I thought it interesting that one name, the name in the middle, didn't have a meaning. I knew it wasn't a coincidence, so I went another level deeper.

Pildash is spelled פִּלְדָּשׁ (pe–lamed–dalet–shin). The name’s overall meaning is debated, but you can still read basic letter-level ideas:

  • פ (Pe) – “mouth,” speech, expression; numerically 80.
  • ל (Lamed) – “staff,” goad; often linked with teaching, leading, urging forward; numerically 30.
  • ד (Dalet) – “door,” access, entry/exit, humility or poverty (the one who needs); numerically 4.
  • ש (Shin) – “tooth,” consuming, fire, sharpness, destruction or refining: numerically 300.
There is so much to be said about each of those letters, so I included links to the meaning of each letter which I have written about.  Then I digged to see what the numerical values (Gematria) would reveal. 

The standard Hebraic Gematria for פִּלְדָּשׁ (Pildash) is:
פ (pe) = 80
ל (lamed) = 30
ד (dalet) = 4
ש (shin) = 300
Total: 80 + 30 + 4 + 300 = 414 

In the context of Chabad-Lubavitch mysticism and Jewish thought, the number 414 holds specific symbolic meaning relating to joy, the Messianic Age, and the rebuilding of the Holy Temple. 

Numerical Value (Gematria): 
414 is also linked to the Hebrew word for "house" (bayit - בית), which has a numerical value of 412. Through a deeper, twice-the-value calculation of "light" (or - 207 x 2 = 414), it represents the concept of a "house filled with light and laughter". Source

Messianic Era: Chabad teachings often cite that the future Messianic Age, when the Divine light is fully revealed, is connected to joy and laughter. 

Psalm 126:1-2—When the Lord restored the fortunes of Zion, we were like those who dream. Then our mouth was filled with laughter, and our tongue with shouts of joy; then they said among the nations, “The Lord has done great things for them.”

Gematria (numerical conversion to find hidden meaning) can work in reverse. We can convert each number back to a Hebrew letter. When we do that with 414 we get the following Hebrew letters and their symbolic meaning. 

Using reverse mapping (4–1–4 → ד–א–ד), dalet–aleph–dalet. Read symbolically, ד–א–ד can suggest “door–One–door” or “a doorway on each side of the One.” 

Here are the core symbolic associations often given to these letters:
Dalet (ד) – for both 4’s:
Picture: Door, doorway, or gate.
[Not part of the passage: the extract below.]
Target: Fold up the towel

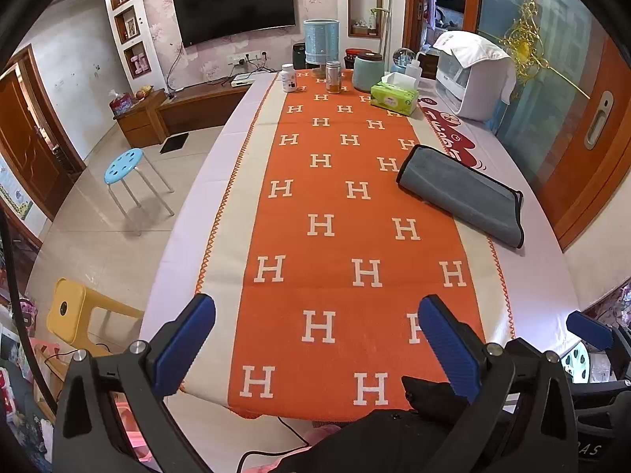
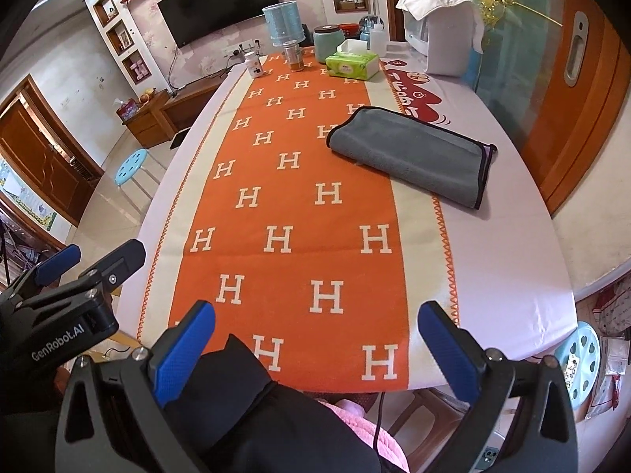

Openness to receive, movement from one state to another.

Aleph (א) – for 1:
Picture: The ancient pictograph of the letter Aleph was an "Ox" and it symbolizes "strength."  The meaning of the Aleph is unity, the Oneness, primacy. 

I think having a 4 (Door) on either side of the 1 (Aleph) is profoundly symbolic. From the center, it is 14 both ways.